In the selection of the vegetables, you should be carefull as we dont want one to over power the base stock or sauce. You always can make later a sauce with the base of your peppers by using the demiglace.
post #7 of 10
Thread Starter 

hi, fun shall it be to be a chef


that is good if you can afford to make a reduction of your unthiken Brown veal stock to the point of the so called glace de viande or meat glaze.

but well quite costly as mentioned by foodpump.

post #8 of 10
Geez Jeebus,

A little hard on Chef Kaiser, I think. I believe Chef Kaiser
is from a backround similar to mine. We need 20 gallons of
Veal Demi or "lightly" thickened concentrated veal stock. If
you thicken with care and finesse you will have a wonderful
product. For me it is not the cost of a few pigs feet and
a few cases of bones, its the time, labor, and space being
used. The kettle, the ovens, etc. nothing is written in stone.
The art is in how you approach different limitations of space,
time, and the volume of business. I have enjoyed Chef Kaiser's
posts and off hand would enjoy working with him. He seems
classic old school, but, flexible and progressive as well.
Listen and watch before speaking is what an old guy named
Gerard Vullien used to say to me.
post #9 of 10
I was thinking the same thing Stephen.
"Laissez Le Bon Temps Roule"
"Laissez Le Bon Temps Roule"
post #10 of 10
Thread Starter 

Thanks for your supporting words, but trust some of the answers I actually enjoy and share them with my apprentices, for them to have a good laugh too and understand and practice the basics even better.

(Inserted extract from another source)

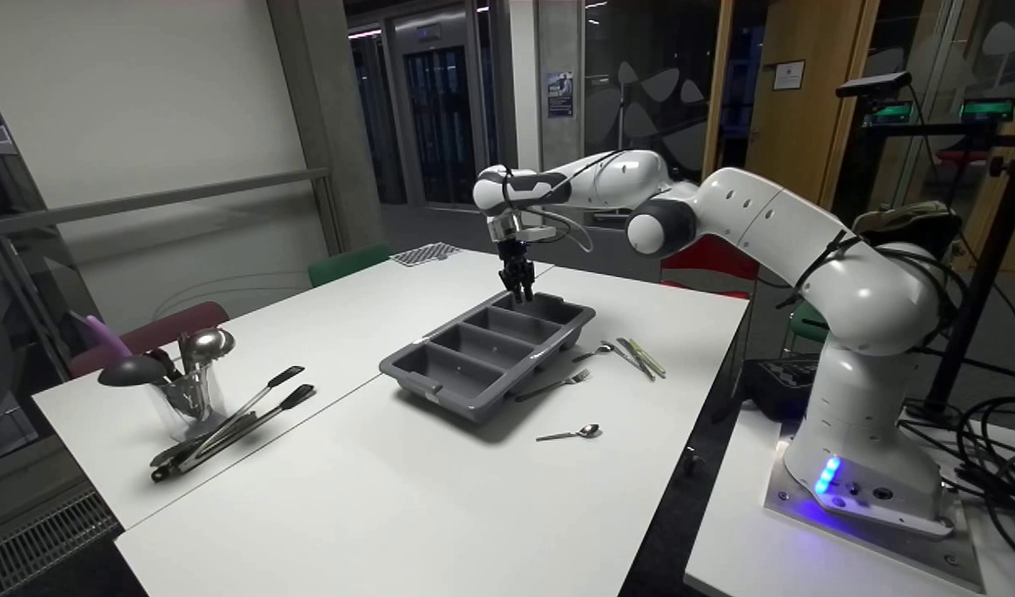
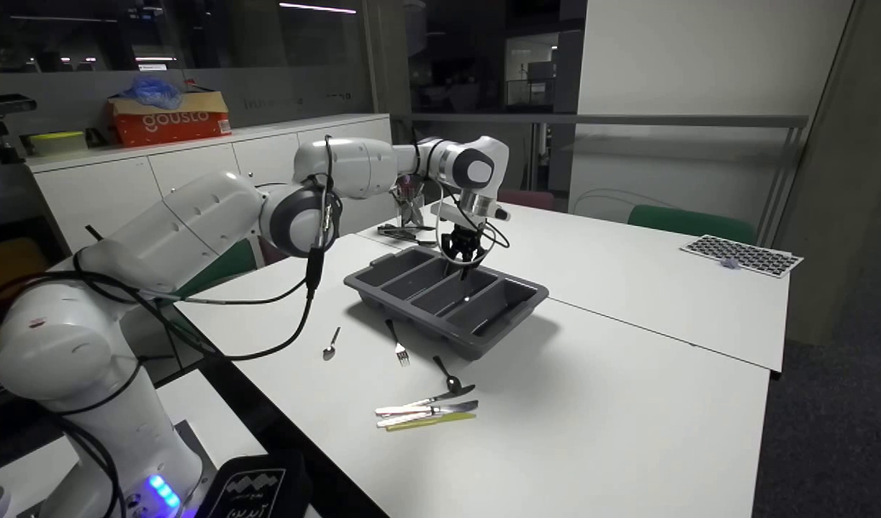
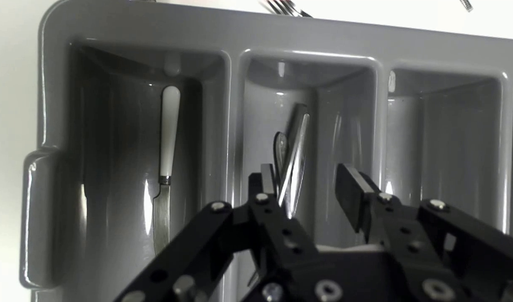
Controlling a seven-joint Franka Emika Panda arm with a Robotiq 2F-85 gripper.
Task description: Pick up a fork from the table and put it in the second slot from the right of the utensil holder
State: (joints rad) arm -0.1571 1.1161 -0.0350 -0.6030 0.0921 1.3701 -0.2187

After 30 years, trust you have seen many right and wrong and also new ideas, which are excellent and to support or just the once for the garbage as they never survived anyway.

However when it comes to basics, like stocks and mother sauces, which are basic recipes using clean and simple ingredients you combine to get the strength out form the main ingredient – the bone first and its natural ability. Why should I challenge that in 2006, after Escoffier (1847 - 1935) perfected it already for us? What you make out of the base, just to quote again adding soy sauce, fine do it and give the sauce a name, as historically all deviations of mother sauces were given a name.

I just would like to share with the chef, who said, that it is outdated to use flour today when making a demi glace. I can share with him, in my time of fine dining cooking, when people still had money, when the sauce was called St – Amour, I could use the wine for deglazing before adding the brown veal glace. Well many may think now what wine is that.

I am a world open individual, but firmly recommend to young chefs and hobby chefs, before you Rock and Roll - learn basic dancing first. Well try to comprehend the Why in cooking first with the right books before trying to cook a Fillet Wellington with out a thermometer today.

Well having said that, maybe in future I will Post some cooking method questions, which seem not to be actual in this forum or were maybe discussed before. But they are the absolute base to cook right and trust that is what I hammer into the heads of my Asian apprentices, the 14 basic cooking methods and product knowledge on top of that.